BRIEF: The entries below hold a line with "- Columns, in" and a line with "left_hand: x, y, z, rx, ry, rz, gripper". Return those lines and all that lie between them, exactly and only.

____ DATA FOR THIS TASK

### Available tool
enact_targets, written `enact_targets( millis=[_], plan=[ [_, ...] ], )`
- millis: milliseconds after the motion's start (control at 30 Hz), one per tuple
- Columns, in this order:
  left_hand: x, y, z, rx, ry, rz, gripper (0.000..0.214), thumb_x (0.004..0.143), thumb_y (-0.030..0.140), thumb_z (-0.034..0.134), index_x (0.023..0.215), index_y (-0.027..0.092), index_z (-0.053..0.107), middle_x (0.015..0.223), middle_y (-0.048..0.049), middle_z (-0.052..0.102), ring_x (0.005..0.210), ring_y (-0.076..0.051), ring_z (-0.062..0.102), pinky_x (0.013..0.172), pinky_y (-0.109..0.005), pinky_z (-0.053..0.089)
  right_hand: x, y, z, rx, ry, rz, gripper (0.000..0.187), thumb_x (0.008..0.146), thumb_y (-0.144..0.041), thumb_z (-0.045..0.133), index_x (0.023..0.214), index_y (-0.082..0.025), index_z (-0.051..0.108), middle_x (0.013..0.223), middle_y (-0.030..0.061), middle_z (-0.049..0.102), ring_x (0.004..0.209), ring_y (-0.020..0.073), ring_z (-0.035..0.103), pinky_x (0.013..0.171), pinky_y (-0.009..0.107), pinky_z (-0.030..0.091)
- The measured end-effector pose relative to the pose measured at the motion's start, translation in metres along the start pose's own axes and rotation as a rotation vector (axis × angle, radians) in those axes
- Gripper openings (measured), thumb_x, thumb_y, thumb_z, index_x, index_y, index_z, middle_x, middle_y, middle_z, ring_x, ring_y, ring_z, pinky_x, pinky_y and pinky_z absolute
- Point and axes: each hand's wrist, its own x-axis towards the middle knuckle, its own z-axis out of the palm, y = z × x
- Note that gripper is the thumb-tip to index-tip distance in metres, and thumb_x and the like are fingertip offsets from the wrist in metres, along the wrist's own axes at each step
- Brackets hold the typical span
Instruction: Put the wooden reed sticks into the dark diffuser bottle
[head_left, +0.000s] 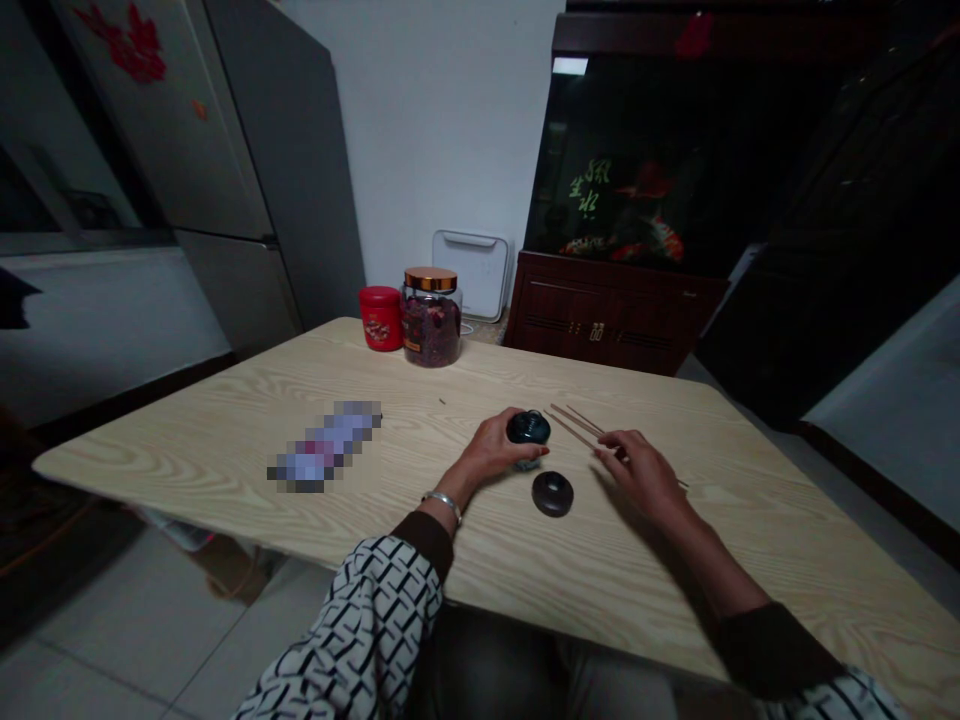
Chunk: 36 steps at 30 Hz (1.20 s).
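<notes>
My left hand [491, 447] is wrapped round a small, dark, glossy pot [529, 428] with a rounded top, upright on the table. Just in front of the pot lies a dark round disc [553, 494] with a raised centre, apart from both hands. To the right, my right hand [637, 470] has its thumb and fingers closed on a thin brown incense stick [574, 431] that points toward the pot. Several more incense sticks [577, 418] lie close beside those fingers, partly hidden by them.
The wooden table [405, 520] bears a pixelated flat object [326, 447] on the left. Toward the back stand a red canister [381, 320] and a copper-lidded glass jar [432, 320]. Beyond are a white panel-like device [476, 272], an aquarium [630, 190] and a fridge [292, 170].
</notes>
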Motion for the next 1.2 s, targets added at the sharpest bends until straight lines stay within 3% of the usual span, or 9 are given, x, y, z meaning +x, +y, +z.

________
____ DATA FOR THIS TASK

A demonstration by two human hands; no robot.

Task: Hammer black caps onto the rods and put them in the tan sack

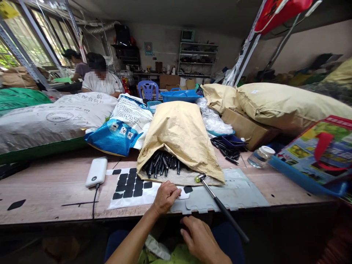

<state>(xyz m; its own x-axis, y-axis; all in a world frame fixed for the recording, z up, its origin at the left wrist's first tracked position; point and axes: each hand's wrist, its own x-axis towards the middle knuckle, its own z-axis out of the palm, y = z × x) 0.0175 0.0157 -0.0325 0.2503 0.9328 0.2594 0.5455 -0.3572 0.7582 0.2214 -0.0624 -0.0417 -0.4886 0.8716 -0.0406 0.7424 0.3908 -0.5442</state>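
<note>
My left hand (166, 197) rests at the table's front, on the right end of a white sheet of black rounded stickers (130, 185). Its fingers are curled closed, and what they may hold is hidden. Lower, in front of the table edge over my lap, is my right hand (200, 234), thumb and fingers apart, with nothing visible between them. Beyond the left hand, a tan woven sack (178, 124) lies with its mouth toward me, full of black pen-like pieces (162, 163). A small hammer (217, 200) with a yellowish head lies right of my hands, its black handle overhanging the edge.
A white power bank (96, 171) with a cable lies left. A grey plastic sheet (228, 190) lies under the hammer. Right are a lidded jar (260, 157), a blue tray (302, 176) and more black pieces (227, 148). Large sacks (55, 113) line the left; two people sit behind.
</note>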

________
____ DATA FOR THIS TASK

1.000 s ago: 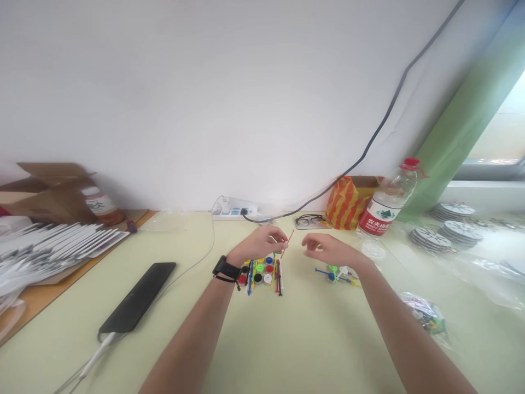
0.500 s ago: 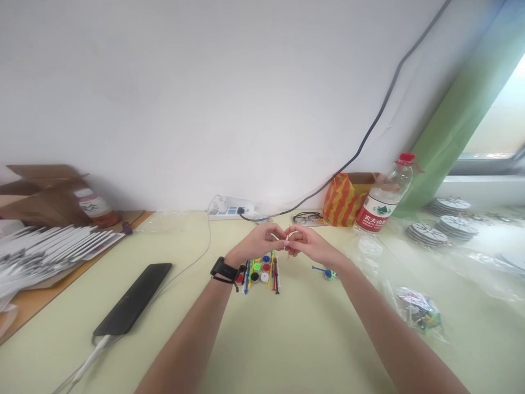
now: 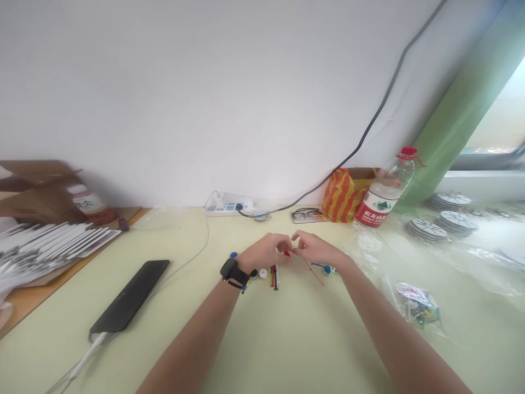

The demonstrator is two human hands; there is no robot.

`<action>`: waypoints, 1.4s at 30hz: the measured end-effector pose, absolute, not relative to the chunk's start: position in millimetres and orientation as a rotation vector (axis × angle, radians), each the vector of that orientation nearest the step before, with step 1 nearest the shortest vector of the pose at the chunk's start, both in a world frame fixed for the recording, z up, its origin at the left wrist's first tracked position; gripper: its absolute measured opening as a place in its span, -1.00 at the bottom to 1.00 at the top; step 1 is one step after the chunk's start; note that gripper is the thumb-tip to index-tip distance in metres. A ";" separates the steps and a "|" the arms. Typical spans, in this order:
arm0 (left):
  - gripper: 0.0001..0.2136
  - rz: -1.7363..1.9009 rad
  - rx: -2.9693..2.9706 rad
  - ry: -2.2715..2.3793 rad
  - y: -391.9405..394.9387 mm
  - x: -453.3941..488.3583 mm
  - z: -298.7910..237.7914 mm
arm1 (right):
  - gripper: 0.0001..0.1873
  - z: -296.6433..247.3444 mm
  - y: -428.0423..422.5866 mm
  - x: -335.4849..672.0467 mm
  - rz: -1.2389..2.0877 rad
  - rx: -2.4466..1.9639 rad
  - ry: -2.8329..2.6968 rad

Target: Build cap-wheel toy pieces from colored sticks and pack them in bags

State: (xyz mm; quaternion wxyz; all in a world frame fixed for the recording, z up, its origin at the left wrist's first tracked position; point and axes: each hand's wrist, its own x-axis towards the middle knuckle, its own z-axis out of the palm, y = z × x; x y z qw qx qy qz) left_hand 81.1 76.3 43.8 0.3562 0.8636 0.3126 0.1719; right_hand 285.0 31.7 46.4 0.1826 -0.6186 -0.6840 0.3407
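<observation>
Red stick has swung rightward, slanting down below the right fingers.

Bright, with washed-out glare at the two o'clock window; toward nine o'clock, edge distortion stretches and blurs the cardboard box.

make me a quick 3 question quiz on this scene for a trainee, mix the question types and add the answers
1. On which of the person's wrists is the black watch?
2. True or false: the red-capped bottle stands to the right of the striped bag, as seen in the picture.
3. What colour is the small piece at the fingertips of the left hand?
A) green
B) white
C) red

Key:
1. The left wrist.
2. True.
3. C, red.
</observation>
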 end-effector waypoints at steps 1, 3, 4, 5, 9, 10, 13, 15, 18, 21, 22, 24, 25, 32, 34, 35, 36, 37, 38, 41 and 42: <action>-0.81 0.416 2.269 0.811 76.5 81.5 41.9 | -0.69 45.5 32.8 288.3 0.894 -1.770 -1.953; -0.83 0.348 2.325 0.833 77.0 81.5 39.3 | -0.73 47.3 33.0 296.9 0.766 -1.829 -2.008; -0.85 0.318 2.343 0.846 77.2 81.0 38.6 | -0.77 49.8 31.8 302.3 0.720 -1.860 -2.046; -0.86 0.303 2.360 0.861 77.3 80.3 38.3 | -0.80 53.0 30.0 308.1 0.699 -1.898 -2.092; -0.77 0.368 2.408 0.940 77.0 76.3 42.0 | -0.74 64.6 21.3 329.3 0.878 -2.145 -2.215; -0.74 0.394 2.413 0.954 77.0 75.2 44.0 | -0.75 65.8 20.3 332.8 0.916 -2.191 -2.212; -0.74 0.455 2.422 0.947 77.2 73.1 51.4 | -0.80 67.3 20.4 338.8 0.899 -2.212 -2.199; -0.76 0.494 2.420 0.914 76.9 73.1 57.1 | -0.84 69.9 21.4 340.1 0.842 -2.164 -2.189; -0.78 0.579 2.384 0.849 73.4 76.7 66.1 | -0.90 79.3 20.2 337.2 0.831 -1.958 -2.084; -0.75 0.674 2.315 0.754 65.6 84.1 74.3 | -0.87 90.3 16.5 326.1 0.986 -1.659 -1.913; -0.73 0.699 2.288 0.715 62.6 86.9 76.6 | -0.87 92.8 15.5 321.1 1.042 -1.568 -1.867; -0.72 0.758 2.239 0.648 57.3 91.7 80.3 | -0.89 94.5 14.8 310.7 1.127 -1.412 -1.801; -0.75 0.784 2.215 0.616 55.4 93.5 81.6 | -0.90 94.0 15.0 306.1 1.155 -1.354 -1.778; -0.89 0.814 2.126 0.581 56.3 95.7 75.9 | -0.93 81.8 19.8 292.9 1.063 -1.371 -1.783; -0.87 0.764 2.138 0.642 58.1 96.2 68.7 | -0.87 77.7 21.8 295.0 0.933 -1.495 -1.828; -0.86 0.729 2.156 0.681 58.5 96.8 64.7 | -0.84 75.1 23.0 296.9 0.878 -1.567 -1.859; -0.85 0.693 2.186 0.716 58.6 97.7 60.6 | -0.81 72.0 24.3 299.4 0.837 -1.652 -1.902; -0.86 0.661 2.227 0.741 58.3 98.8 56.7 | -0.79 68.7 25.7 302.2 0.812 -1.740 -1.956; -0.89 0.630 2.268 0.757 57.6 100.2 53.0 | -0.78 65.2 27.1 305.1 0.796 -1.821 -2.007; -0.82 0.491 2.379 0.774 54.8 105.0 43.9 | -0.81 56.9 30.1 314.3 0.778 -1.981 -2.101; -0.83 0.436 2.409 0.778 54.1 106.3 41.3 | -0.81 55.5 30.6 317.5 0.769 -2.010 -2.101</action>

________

RESPONSE TO THE TASK:
- Columns, in this order:
  left_hand: x, y, z, rx, ry, rz, gripper (0.000..0.214), thumb_x (0.004..0.143), thumb_y (-0.030..0.140), thumb_z (-0.034..0.134), index_x (0.023..0.215), index_y (-0.027..0.092), index_z (-0.053..0.107), middle_x (0.015..0.223), middle_y (-0.048..0.049), middle_z (-0.052..0.102), ring_x (0.005..0.210), ring_y (-0.076..0.051), ring_z (-0.062..0.102), pinky_x (0.013..0.172), pinky_y (-0.109..0.005), pinky_z (-0.053..0.089)

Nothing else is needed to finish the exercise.